David Brooks is a Republican. That's why I hope this piece will have an impact. In it, Brooks offers a powerful critique of the Rand-Ryan-Romney vision, a radical one in which, at bottom, everyone is either a heroic entrepeneur or a loser.
After a dig at the Democrats (Brooks is a Republican, remember), he praises the energy of his party, but then offers a serious, thoughtful, and highly effective critique of the philosophy they are selling so energetically.
But there is a flaw in the vision the Republicans offered in Tampa. It is contained in its rampant hyperindividualism. Speaker after speaker celebrated the solitary and heroic individual. There was almost no talk of community and compassionate conservatism. There was certainly no conservatism as Edmund Burke understood it, in which individuals are embedded in webs of customs, traditions, habits and governing institutions.
(snip)I see what the G.O.P. is offering the engineering major from Purdue or the business major from Arizona State. The party is offering skilled people the freedom to run their race. I don’t see what the party is offering the waitress with two kids, or the warehouse worker whose wages have stagnated for a decade, or the factory worker whose skills are now obsolete.
The fact is our destinies are shaped by social forces much more than the current G.O.P. is willing to admit. The skills that enable people to flourish are not innate but constructed by circumstances. (snip) They celebrate the race to success but don’t know how to give everyone access to that race.

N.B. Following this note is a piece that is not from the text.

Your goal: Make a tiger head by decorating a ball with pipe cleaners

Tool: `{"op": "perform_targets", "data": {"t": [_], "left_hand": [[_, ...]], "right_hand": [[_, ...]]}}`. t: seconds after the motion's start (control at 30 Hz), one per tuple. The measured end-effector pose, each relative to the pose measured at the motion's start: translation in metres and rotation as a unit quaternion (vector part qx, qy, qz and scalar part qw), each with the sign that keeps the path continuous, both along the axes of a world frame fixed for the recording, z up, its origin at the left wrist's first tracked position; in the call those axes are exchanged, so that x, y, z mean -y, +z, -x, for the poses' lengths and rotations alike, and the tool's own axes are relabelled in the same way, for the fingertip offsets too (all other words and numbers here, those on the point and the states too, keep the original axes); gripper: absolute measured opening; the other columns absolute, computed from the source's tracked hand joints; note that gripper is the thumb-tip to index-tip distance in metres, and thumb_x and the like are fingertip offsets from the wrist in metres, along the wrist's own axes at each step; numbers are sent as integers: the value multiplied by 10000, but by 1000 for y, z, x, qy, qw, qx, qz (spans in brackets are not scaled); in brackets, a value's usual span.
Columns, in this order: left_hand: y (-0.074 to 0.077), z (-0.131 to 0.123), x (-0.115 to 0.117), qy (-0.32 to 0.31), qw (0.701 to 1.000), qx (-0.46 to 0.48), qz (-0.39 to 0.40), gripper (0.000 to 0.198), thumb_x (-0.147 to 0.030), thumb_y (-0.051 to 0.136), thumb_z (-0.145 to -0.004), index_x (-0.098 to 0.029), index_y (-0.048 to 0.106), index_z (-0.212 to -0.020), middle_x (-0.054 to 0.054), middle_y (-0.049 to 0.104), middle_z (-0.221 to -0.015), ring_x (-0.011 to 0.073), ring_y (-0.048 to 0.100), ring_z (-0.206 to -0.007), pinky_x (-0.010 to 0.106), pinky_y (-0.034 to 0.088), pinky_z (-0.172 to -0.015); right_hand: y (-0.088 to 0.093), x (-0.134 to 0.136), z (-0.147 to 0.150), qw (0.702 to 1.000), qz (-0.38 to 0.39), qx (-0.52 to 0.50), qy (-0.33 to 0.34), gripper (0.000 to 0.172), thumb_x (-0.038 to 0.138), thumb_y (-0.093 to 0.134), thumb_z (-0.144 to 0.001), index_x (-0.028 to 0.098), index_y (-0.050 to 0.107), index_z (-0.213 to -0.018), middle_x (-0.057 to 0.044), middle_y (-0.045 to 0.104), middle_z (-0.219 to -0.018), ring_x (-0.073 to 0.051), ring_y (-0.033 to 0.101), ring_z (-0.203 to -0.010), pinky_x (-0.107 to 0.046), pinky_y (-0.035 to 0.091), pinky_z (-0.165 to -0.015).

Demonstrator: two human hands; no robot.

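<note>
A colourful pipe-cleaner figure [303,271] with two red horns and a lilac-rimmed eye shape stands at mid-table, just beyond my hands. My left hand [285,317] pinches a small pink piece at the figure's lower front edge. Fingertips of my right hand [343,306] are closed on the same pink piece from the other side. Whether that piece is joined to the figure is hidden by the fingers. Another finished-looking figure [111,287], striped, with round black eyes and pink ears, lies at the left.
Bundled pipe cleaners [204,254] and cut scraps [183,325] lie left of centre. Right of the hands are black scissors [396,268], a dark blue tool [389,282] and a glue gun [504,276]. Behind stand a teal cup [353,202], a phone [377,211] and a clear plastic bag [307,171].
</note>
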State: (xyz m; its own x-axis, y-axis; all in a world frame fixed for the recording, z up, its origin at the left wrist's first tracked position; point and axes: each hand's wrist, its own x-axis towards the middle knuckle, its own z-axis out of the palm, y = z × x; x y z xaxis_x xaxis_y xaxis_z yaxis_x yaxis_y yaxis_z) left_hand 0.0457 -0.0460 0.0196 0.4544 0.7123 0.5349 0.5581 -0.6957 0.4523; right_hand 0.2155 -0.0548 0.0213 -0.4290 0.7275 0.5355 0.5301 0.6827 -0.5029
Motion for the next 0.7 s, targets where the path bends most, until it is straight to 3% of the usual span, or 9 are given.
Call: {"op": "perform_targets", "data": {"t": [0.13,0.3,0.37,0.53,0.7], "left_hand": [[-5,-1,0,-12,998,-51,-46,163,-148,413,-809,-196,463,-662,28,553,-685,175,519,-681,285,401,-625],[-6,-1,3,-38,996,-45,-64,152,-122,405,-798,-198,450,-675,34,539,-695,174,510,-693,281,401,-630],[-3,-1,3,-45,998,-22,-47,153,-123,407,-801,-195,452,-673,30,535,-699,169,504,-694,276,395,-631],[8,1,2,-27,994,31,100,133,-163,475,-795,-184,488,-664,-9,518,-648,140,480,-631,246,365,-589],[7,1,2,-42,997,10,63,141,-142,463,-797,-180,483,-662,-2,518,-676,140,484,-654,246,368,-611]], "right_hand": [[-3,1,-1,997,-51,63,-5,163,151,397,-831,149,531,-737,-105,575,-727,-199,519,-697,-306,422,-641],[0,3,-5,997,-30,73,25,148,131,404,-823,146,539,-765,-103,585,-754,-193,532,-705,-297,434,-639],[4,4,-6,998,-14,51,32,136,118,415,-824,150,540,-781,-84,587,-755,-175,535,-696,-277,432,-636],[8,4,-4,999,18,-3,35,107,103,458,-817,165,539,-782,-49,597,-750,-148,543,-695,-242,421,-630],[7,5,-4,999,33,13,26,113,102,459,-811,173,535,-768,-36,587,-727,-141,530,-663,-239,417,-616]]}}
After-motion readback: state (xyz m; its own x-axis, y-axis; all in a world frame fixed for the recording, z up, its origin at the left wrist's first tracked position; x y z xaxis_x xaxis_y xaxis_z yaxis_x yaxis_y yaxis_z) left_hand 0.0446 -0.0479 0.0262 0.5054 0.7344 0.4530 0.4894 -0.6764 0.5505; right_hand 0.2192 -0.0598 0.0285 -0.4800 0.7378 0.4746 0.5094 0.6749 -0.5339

Here we see Brooks, even though he may disagree with many of the Democrats' policy solutions, clearly offering an indirect endorsement of the Obama/Warren philosophy that a person who builds a business builds it with the help of the resources we've brought to bear as a community. Brooks recognizes that philosophy as more realistic and productive than the hyperindividualism of his party's right-wing.
When we Democrats talk about wanting Republicans to be a reasonable opposition party, a party that we can work with even as we disagree, Brooks is the kind of Republican we're talking about. But we are a long way from having that kind of Republican party.
Some time after this election, if it goes the way I hope and believe that it will, Republicans will have to decide what kind of party they are going to be going forward, and whether they want to remain a minority movement dominated by its extreme right-wing. Although there is much on which he and I disagree, I hope David Brooks has a prominent voice in that debate.